Brújula Digital|15|09|24|
Marko Carrasco
Los actuales incendios forestales en Latinoamérica exponen una clara intersección entre democracia, medioambiente y salud pública. Ecosistemas vitales como el Chaco, el Amazonas y el Pantanal han sido devastados por incendios cada vez más crueles. Estos eventos, lejos de ser fenómenos aislados, evidencian una encrucijada sistémica intra especies que además agudiza la inestabilidad climática global.
Los incendios no solo destruyen la biodiversidad, sino que también exacerban problemas de salud. El humo generado incrementa enfermedades respiratorias y cardiovasculares, afectando especialmente a grupos vulnerables: poblaciones indígenas, campesinas y urbanas pobres, sobre todo mujeres y niños. En países como Brasil, Bolivia y Paraguay, las emergencias sanitarias provocadas por la mala calidad del aire y el desplazamiento forzado traen al presente eso que crecimos viendo en películas: los efectos de la destrucción ambiental impactan directamente la salud humana y condicionan dónde vivimos.
A este panorama se suma una creciente crisis de salud mental. En una época de hiperconectividad, las imágenes de devastación se propagan rápidamente a través de medios y redes sociales, amplificando el impacto emocional de los desastres ambientales. Para muchas personas, especialmente aquellas que viven en zonas afectadas o que tienen una relación cultural profunda con la tierra, los incendios forestales no solo representan una pérdida material, sino también un golpe a su bienestar psicológico. La ansiedad, el estrés postraumático y la sensación de impotencia frente a la magnitud de la catástrofe son síntomas que han ido en aumento, afectando tanto a comunidades rurales como urbanas.
Las personas que viven fuera de las zonas directamente afectadas también experimentan un impacto psicológico indirecto, alimentado por la conciencia global de la crisis climática. Este fenómeno, conocido como "ecoansiedad", genera en muchos una sensación de desesperanza ante la incapacidad de frenar los daños ambientales. En Latinoamérica, donde las instituciones democráticas son frágiles y las políticas ambientales insuficientes, la ecoansiedad se agrava por la percepción de que los gobiernos no están haciendo lo suficiente.
En este contexto, es vital una reconfiguración de las relaciones entre sociedad, territorio y naturaleza.
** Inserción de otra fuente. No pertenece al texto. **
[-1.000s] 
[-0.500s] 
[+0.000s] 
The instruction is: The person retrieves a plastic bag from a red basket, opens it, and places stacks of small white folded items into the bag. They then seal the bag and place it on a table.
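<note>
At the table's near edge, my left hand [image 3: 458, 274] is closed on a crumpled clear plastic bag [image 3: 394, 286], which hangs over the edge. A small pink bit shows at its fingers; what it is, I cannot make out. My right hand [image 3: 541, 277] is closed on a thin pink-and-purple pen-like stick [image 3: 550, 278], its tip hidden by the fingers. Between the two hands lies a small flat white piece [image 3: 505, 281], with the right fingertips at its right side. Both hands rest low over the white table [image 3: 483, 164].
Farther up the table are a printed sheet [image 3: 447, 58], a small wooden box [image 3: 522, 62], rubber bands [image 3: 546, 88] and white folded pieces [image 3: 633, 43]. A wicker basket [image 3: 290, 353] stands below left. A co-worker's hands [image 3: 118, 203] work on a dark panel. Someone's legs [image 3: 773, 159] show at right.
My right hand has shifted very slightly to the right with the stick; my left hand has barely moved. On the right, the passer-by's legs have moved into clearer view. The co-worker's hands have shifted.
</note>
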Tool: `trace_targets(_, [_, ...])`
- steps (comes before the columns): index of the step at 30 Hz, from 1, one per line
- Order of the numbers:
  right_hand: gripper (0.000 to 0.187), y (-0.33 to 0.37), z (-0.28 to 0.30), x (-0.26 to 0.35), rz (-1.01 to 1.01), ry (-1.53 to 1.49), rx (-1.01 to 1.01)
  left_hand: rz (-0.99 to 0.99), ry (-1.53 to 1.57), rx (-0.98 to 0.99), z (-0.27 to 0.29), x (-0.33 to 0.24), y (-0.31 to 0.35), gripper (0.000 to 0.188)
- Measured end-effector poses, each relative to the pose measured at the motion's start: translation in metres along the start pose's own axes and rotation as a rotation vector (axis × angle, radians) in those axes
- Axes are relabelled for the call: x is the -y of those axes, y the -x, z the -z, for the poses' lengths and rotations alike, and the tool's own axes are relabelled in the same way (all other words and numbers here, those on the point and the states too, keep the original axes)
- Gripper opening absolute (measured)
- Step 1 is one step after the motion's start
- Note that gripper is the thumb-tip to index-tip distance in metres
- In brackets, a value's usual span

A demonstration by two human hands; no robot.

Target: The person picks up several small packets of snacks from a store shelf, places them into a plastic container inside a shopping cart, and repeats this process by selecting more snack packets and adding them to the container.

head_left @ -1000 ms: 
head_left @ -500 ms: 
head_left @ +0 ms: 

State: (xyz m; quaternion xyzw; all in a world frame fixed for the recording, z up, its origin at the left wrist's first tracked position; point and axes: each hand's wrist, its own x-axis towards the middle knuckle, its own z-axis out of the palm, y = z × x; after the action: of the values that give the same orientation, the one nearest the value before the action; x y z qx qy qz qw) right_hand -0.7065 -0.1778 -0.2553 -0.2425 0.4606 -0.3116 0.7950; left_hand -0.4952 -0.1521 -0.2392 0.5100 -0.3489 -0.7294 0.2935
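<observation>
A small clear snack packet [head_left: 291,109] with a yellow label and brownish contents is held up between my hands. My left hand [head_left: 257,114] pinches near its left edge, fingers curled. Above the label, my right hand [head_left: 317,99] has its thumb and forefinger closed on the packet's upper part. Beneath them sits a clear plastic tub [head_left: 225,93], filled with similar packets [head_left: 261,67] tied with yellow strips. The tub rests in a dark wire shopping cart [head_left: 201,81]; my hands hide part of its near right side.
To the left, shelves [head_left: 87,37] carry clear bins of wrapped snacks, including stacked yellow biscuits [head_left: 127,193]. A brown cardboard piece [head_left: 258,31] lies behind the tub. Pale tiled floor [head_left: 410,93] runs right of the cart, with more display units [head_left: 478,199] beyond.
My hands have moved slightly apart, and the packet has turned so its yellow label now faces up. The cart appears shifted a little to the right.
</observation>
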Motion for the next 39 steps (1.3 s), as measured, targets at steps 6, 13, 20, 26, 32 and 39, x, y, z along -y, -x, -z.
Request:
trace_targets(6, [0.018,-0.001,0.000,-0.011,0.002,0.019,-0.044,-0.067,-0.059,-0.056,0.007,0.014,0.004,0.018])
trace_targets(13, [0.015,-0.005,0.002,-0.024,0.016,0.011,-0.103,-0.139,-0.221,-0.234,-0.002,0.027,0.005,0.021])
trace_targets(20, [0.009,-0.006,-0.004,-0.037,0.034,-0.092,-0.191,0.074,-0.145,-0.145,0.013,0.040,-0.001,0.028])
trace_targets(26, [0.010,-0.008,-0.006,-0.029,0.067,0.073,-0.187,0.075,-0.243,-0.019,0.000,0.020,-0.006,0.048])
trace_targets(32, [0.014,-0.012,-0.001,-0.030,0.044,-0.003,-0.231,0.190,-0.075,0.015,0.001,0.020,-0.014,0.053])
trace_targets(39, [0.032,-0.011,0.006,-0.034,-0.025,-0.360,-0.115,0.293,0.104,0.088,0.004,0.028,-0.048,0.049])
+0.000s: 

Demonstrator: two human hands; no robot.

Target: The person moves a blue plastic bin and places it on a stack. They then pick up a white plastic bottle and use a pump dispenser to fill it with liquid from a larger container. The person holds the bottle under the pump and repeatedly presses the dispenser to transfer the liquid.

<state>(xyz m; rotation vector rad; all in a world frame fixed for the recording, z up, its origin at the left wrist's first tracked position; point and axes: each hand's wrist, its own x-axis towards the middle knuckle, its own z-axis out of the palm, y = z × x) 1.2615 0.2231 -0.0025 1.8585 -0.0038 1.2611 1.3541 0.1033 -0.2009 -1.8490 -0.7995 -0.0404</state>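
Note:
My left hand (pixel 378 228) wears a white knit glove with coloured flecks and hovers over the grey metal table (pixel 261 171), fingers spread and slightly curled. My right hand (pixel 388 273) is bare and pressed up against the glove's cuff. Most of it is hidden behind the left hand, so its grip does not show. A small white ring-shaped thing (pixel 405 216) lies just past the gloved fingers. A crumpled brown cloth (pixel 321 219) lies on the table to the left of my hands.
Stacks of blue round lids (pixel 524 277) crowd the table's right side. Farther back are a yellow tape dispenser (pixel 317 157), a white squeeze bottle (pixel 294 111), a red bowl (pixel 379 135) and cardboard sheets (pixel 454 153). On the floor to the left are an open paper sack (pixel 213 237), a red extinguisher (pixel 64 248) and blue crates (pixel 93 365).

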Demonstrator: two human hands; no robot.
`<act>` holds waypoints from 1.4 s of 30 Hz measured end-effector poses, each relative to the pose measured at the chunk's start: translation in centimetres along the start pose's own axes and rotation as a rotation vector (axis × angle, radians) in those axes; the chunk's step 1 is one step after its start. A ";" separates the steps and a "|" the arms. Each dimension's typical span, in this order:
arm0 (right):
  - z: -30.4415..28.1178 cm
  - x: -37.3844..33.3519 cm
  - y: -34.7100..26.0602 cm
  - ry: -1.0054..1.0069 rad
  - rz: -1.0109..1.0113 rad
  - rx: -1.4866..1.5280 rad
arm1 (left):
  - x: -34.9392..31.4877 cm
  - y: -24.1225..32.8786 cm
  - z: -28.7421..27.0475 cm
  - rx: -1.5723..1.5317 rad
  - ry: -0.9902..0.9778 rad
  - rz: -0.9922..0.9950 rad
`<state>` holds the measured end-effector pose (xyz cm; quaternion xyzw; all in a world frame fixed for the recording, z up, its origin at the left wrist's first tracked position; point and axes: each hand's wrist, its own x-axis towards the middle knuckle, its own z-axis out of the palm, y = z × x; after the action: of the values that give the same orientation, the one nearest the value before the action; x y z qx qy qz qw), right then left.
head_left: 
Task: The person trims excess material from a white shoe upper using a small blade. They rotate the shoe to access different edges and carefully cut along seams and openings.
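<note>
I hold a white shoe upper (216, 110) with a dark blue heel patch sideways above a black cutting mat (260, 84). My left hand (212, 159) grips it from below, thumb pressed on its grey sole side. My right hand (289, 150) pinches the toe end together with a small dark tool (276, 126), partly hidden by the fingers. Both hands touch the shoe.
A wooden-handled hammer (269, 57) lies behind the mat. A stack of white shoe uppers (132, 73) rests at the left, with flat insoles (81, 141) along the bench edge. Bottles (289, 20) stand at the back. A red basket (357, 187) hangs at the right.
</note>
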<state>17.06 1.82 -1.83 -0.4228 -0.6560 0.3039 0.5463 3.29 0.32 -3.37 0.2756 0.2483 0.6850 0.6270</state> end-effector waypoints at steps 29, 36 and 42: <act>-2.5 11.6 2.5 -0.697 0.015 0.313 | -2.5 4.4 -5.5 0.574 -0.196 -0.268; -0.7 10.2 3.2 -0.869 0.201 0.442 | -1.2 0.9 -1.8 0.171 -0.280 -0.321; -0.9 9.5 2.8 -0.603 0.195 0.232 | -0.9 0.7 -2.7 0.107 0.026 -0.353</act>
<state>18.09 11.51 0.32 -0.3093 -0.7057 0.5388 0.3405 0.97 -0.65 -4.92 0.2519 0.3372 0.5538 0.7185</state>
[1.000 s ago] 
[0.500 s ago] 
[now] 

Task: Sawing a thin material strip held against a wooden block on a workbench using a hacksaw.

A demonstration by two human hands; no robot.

Replantear la forma en que los pueblos y las comunidades se vinculan con sus entornos, superando la visión extractivista que explota los recursos naturales sin considerar los efectos devastadores sobre la vida. En lugar de ver la tierra y los ecosistemas como meros proveedores de recursos, hay que promover una relación de reciprocidad, donde la naturaleza es un sujeto vivo y sagrado, y los territorios son espacios de identidad, dignidad y resistencia para los pueblos.
Los gobiernos latinoamericanos, muchas veces cooptados por intereses privados ligados a la agroindustria, la minería y la expansión inmobiliaria, han permitido la devastación ecológica. La política, en lugar de ser una vía de administración justa y cooperativa de la complejidad que involucra la vida de todas las especies, ha terminado siendo un instrumento de dominación para el (des)control de los territorios. En este esquema, las políticas ambientales tienden a ser reactivas, enfocándose en la mitigación de daños una vez que la crisis ya es inevitable, en lugar de establecer medidas preventivas y sostenibles que promuevan una relación equilibrada con los territorios.
La situación en Latinoamérica requiere un cambio de paradigma, uno en el que la política sea un instrumento al servicio del bienestar de todas las especies. La interdependencia entre naturaleza, salud física-mental, y política exige que los gobiernos asuman un rol proactivo en la protección de los ecosistemas, promoviendo la justicia ambiental. La protección de la naturaleza entendida como un derecho humano y un deber de los Estados, debería promover políticas públicas intersectoriales que articulen la protección ambiental con la mejora de la calidad de vida y el bienestar de la población. La protección de la naturaleza y la salud debe estar en el centro de la agenda política, no como un tema accesorio, sino como un eje vertebral para el desarrollo que llegue a alcanzar a futuras generaciones.